**EXERCISE GOAL**
Look through the material and copy each line holding "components".

[DATA FOR THE TASK — start]

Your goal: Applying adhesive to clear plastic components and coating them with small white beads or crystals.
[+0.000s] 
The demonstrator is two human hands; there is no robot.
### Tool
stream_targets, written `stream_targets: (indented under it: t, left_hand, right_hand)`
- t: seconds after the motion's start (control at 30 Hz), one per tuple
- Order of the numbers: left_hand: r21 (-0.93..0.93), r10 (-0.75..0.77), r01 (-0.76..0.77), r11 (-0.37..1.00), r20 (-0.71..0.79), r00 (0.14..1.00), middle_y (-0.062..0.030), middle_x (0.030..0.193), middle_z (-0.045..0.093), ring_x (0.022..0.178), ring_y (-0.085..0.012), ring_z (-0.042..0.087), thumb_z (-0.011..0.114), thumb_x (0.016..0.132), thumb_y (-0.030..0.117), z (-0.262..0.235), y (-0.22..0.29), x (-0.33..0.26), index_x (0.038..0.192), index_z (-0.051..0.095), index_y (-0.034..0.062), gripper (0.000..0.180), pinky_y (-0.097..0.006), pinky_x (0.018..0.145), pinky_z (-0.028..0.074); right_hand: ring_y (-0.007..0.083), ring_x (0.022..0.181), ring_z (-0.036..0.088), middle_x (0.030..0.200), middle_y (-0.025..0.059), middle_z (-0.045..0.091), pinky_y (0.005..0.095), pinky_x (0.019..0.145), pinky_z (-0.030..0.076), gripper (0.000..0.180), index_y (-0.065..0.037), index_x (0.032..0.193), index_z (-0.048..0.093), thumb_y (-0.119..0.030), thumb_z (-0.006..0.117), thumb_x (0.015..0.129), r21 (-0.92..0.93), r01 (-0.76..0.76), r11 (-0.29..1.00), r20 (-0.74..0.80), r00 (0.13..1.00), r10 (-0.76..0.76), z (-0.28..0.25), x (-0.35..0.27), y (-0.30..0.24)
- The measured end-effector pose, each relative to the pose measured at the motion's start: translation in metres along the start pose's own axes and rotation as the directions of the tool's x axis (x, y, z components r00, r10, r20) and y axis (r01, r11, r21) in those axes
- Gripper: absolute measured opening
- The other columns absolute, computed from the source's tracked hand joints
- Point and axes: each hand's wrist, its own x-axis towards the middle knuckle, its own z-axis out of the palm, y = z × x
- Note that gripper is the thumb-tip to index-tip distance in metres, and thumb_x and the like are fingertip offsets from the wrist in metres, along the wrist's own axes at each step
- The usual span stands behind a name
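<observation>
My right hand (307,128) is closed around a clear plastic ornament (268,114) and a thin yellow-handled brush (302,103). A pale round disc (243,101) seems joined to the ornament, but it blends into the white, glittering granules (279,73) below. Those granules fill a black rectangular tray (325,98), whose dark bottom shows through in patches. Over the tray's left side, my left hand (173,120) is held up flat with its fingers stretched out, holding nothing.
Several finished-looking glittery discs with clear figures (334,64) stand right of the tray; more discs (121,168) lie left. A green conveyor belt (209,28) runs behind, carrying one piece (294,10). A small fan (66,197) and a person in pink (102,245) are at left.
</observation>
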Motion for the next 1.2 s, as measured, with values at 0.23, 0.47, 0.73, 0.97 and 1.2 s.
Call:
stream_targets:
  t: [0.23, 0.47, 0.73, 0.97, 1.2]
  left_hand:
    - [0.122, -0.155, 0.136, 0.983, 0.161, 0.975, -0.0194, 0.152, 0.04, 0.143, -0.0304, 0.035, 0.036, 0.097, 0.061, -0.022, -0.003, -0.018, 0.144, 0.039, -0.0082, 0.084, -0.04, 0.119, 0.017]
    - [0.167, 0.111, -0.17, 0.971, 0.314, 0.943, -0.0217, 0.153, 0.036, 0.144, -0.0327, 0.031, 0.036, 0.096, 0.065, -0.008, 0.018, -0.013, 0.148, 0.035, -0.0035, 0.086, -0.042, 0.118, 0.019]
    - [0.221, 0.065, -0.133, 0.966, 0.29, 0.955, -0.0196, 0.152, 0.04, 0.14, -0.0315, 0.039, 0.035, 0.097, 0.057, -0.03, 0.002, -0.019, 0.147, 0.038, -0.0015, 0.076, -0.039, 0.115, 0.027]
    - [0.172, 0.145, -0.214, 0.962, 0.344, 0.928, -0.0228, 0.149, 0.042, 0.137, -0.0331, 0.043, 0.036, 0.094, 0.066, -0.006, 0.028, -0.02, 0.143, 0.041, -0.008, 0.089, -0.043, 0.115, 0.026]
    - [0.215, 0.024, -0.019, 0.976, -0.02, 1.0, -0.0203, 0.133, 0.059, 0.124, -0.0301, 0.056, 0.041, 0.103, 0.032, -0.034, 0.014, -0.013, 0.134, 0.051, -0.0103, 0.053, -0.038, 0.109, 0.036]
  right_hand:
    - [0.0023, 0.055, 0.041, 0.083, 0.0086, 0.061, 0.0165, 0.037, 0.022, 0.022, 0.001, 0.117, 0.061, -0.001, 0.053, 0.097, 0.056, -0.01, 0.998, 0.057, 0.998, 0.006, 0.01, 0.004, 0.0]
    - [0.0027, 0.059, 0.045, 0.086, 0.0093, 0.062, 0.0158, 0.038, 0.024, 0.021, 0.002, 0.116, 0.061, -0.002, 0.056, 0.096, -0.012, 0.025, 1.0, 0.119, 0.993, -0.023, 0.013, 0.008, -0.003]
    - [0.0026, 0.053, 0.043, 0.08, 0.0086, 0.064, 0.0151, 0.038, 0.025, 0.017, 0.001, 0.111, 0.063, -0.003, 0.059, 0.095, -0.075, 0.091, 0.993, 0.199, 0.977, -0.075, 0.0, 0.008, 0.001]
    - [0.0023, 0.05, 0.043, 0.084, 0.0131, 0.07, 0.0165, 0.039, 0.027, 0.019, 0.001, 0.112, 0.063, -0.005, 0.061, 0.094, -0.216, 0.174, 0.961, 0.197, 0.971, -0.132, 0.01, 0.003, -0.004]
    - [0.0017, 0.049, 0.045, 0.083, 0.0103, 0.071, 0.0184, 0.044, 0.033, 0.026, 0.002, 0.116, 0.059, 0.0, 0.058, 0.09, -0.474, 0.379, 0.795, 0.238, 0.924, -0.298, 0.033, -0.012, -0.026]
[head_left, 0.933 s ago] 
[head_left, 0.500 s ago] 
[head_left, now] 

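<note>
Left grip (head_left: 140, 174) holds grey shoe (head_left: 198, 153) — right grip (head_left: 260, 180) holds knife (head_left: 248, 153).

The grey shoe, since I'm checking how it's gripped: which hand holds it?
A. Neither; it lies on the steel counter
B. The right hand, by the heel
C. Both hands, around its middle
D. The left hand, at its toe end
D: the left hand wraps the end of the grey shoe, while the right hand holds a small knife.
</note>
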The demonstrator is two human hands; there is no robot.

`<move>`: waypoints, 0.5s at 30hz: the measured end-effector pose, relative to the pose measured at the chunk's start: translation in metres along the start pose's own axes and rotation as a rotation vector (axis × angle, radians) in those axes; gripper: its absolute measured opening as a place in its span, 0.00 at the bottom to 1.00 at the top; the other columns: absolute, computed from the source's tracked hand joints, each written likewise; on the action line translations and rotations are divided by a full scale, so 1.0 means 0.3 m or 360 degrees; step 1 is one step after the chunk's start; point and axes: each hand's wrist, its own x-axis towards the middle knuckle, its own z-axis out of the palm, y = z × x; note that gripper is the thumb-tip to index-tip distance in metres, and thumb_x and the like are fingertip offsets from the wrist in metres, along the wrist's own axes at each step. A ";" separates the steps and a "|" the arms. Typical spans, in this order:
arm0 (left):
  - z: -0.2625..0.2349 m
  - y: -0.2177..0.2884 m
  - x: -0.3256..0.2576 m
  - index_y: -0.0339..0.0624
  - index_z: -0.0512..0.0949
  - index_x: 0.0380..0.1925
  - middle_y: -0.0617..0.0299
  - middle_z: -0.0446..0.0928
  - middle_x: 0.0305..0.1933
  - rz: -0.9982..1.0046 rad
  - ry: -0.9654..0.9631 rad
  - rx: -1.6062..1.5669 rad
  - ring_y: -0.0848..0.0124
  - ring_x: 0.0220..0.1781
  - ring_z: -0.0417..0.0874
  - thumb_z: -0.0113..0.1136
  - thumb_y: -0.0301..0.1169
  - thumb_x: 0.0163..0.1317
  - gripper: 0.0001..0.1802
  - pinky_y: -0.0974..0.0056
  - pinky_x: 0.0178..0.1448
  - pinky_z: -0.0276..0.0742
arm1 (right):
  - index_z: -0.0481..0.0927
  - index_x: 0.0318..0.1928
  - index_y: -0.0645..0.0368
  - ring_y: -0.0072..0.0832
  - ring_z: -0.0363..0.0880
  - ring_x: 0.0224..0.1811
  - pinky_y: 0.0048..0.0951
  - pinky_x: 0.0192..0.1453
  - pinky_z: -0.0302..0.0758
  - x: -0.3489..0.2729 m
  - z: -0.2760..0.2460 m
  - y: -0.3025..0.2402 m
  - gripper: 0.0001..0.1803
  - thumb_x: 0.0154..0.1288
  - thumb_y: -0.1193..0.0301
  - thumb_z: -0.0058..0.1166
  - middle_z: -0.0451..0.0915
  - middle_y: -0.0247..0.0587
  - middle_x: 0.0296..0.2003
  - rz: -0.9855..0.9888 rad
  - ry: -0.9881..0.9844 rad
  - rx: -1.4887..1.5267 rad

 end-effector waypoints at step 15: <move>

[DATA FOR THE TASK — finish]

**EXERCISE RESPONSE**
Your goal: Applying adhesive to clear plastic components and coating them with small white beads or crystals.
- The measured end-effector pose, each relative to the pose measured at the motion's start: translation in metres along the start pose's own axes and rotation as the directions of the tool's x axis (x, y, z components r00, r10, r20) and y axis (r01, r11, r21) in those axes

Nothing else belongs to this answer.